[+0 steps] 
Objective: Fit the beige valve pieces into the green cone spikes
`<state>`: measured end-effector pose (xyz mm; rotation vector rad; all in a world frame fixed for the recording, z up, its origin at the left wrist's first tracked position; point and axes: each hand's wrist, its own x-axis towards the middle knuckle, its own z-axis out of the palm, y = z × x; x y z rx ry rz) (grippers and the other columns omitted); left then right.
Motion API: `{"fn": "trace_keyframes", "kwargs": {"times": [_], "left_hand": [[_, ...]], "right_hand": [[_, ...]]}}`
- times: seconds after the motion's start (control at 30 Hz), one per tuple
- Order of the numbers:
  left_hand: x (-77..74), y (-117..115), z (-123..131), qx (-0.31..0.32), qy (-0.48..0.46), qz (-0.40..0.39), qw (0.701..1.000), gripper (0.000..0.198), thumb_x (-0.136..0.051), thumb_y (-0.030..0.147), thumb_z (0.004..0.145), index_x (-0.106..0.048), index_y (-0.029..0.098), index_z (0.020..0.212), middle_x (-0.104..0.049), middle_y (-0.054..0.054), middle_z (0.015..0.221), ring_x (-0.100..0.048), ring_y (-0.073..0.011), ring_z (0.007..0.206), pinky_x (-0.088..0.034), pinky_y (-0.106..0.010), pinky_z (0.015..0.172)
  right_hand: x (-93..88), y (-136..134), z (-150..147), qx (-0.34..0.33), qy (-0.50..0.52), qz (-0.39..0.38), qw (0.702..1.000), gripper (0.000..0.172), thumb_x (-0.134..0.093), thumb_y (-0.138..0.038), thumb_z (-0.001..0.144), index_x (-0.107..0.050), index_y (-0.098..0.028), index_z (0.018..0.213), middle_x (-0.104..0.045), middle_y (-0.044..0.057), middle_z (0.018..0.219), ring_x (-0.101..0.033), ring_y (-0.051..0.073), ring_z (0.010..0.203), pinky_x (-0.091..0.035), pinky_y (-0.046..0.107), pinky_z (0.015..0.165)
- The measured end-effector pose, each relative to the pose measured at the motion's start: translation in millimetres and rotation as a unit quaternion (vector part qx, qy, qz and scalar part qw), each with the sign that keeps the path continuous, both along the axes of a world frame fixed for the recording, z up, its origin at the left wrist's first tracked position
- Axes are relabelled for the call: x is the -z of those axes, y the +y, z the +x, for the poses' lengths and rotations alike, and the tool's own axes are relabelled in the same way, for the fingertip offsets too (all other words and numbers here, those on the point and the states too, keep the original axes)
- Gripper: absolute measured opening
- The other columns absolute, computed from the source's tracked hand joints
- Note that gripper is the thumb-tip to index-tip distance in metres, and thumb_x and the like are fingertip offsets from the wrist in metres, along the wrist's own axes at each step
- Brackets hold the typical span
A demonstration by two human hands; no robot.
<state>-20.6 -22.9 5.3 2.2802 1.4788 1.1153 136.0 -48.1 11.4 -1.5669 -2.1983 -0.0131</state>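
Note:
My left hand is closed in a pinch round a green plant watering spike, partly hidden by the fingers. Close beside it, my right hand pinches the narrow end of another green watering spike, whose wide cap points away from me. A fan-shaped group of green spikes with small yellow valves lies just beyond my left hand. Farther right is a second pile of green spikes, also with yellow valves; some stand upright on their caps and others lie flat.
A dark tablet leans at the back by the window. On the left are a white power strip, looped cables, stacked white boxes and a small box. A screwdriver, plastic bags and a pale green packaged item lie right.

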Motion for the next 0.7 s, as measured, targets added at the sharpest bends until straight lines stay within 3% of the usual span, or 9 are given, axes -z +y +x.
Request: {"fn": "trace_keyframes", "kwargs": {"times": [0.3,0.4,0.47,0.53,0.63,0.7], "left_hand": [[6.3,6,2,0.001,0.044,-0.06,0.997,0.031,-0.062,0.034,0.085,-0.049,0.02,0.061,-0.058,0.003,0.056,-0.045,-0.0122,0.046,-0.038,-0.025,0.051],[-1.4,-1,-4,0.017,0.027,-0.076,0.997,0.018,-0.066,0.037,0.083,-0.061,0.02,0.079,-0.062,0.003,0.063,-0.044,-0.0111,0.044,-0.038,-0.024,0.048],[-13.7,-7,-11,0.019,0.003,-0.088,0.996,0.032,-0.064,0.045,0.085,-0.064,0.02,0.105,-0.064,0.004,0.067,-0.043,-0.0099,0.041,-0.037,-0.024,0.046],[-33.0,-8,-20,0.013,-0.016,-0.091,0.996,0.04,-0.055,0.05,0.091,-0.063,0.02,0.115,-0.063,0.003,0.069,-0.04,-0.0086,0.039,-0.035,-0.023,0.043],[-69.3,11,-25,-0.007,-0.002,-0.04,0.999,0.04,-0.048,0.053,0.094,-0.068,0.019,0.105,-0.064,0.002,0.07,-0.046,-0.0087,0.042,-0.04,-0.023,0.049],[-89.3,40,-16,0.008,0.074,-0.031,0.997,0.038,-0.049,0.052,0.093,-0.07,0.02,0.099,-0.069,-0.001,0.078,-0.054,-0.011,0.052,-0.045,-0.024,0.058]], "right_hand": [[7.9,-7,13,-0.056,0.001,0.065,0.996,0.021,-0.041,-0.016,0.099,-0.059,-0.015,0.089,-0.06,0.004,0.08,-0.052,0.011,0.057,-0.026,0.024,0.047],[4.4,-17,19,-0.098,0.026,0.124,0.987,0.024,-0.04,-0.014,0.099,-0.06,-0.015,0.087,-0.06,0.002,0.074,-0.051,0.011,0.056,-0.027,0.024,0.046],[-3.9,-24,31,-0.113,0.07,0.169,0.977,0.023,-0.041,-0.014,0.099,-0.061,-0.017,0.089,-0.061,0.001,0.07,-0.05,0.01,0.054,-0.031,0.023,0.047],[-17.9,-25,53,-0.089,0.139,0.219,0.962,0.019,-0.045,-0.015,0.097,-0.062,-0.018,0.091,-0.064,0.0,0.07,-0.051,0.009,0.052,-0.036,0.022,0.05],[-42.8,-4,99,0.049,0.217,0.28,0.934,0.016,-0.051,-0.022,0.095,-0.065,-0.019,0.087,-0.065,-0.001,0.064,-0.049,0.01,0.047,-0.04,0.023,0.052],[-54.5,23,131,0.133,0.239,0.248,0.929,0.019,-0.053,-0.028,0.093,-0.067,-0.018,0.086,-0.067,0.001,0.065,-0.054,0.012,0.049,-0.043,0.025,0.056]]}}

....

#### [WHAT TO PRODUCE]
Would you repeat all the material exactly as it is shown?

#### [SOLUTION TO THE EXERCISE]
[+0 steps] 
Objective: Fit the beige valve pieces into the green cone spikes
`<state>`: measured end-effector pose (xyz mm; rotation vector rad; all in a world frame fixed for the recording, z up, its origin at the left wrist's first tracked position; point and axes: each hand's wrist, its own x-axis towards the middle knuckle, its own z-axis out of the palm, y = z × x; x y z rx ry rz) (grippers and the other columns omitted); left then right.
Motion API: `{"fn": "trace_keyframes", "kwargs": {"times": [_], "left_hand": [[_, ...]], "right_hand": [[_, ...]]}}`
- times: seconds after the motion's start (control at 30 Hz), one per tuple
- Order of the numbers:
  left_hand: x (-77..74), y (-117..115), z (-123..131), qx (-0.31..0.32), qy (-0.48..0.46), qz (-0.40..0.39), qw (0.701..1.000), gripper (0.000..0.198), thumb_x (-0.136..0.051), thumb_y (-0.030..0.147), thumb_z (0.004..0.145), index_x (-0.106..0.048), index_y (-0.029..0.098), index_z (0.020..0.212), middle_x (-0.104..0.049), middle_y (-0.054..0.054), middle_z (0.015..0.221), ring_x (-0.100..0.048), ring_y (-0.073..0.011), ring_z (0.007..0.206), pinky_x (-0.088..0.034), pinky_y (-0.106..0.010), pinky_z (0.015..0.172)
  right_hand: x (-93..88), y (-136..134), z (-150..147), qx (-0.34..0.33), qy (-0.50..0.52), qz (-0.39..0.38), qw (0.702..1.000), gripper (0.000..0.172), thumb_x (-0.134..0.093), thumb_y (-0.138..0.038), thumb_z (-0.001..0.144), index_x (-0.107..0.050), index_y (-0.098..0.028), index_z (0.018..0.213), middle_x (-0.104..0.045), middle_y (-0.044..0.057), middle_z (0.018..0.219), ring_x (-0.101..0.033), ring_y (-0.051..0.073), ring_z (0.010..0.203), pinky_x (-0.091..0.035), pinky_y (-0.046..0.107), pinky_z (0.015..0.165)
- The measured end-effector pose, each relative to the pose measured at the motion's start: translation in millimetres and rotation as a unit quaternion (vector part qx, qy, qz and scalar part qw), each with the sign that keeps the path continuous, both along the axes of a world frame fixed for the recording, z up, its origin at the left wrist's first tracked position
- Axes are relabelled for the call: x is the -z of those axes, y the +y, z the +x, for the poses' lengths and rotations alike, and the tool's own axes are relabelled in the same way, for the fingertip offsets too (all other words and numbers here, those on the point and the states too, keep the original axes)
- Gripper: absolute measured opening
- The other columns absolute, computed from the source's tracked hand joints
- Note that gripper is the thumb-tip to index-tip distance in metres, and thumb_x and the like are fingertip offsets from the wrist in metres, along the wrist's own axes at each step
- Brackets hold the typical span
A demonstration by two human hands; no robot.
<state>-20.6 -22.9 5.3 2.2802 1.4788 1.1153 136.0 -48.1 11.4 -1.5669 -2.1983 -0.0131</state>
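Note:
My left hand is closed in a pinch round a green plant watering spike, partly hidden by the fingers. Close beside it, my right hand pinches the narrow end of another green watering spike, whose wide cap points away from me. A fan-shaped group of green spikes with small yellow valves lies just beyond my left hand. Farther right is a second pile of green spikes, also with yellow valves; some stand upright on their caps and others lie flat.
A dark tablet leans at the back by the window. On the left are a white power strip, looped cables, stacked white boxes and a small box. A screwdriver, plastic bags and a pale green packaged item lie right.
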
Motion for the next 0.7 s, as measured, targets added at the sharpest bends until straight lines stay within 3% of the usual span, or 9 are given, axes -z +y +x.
Request: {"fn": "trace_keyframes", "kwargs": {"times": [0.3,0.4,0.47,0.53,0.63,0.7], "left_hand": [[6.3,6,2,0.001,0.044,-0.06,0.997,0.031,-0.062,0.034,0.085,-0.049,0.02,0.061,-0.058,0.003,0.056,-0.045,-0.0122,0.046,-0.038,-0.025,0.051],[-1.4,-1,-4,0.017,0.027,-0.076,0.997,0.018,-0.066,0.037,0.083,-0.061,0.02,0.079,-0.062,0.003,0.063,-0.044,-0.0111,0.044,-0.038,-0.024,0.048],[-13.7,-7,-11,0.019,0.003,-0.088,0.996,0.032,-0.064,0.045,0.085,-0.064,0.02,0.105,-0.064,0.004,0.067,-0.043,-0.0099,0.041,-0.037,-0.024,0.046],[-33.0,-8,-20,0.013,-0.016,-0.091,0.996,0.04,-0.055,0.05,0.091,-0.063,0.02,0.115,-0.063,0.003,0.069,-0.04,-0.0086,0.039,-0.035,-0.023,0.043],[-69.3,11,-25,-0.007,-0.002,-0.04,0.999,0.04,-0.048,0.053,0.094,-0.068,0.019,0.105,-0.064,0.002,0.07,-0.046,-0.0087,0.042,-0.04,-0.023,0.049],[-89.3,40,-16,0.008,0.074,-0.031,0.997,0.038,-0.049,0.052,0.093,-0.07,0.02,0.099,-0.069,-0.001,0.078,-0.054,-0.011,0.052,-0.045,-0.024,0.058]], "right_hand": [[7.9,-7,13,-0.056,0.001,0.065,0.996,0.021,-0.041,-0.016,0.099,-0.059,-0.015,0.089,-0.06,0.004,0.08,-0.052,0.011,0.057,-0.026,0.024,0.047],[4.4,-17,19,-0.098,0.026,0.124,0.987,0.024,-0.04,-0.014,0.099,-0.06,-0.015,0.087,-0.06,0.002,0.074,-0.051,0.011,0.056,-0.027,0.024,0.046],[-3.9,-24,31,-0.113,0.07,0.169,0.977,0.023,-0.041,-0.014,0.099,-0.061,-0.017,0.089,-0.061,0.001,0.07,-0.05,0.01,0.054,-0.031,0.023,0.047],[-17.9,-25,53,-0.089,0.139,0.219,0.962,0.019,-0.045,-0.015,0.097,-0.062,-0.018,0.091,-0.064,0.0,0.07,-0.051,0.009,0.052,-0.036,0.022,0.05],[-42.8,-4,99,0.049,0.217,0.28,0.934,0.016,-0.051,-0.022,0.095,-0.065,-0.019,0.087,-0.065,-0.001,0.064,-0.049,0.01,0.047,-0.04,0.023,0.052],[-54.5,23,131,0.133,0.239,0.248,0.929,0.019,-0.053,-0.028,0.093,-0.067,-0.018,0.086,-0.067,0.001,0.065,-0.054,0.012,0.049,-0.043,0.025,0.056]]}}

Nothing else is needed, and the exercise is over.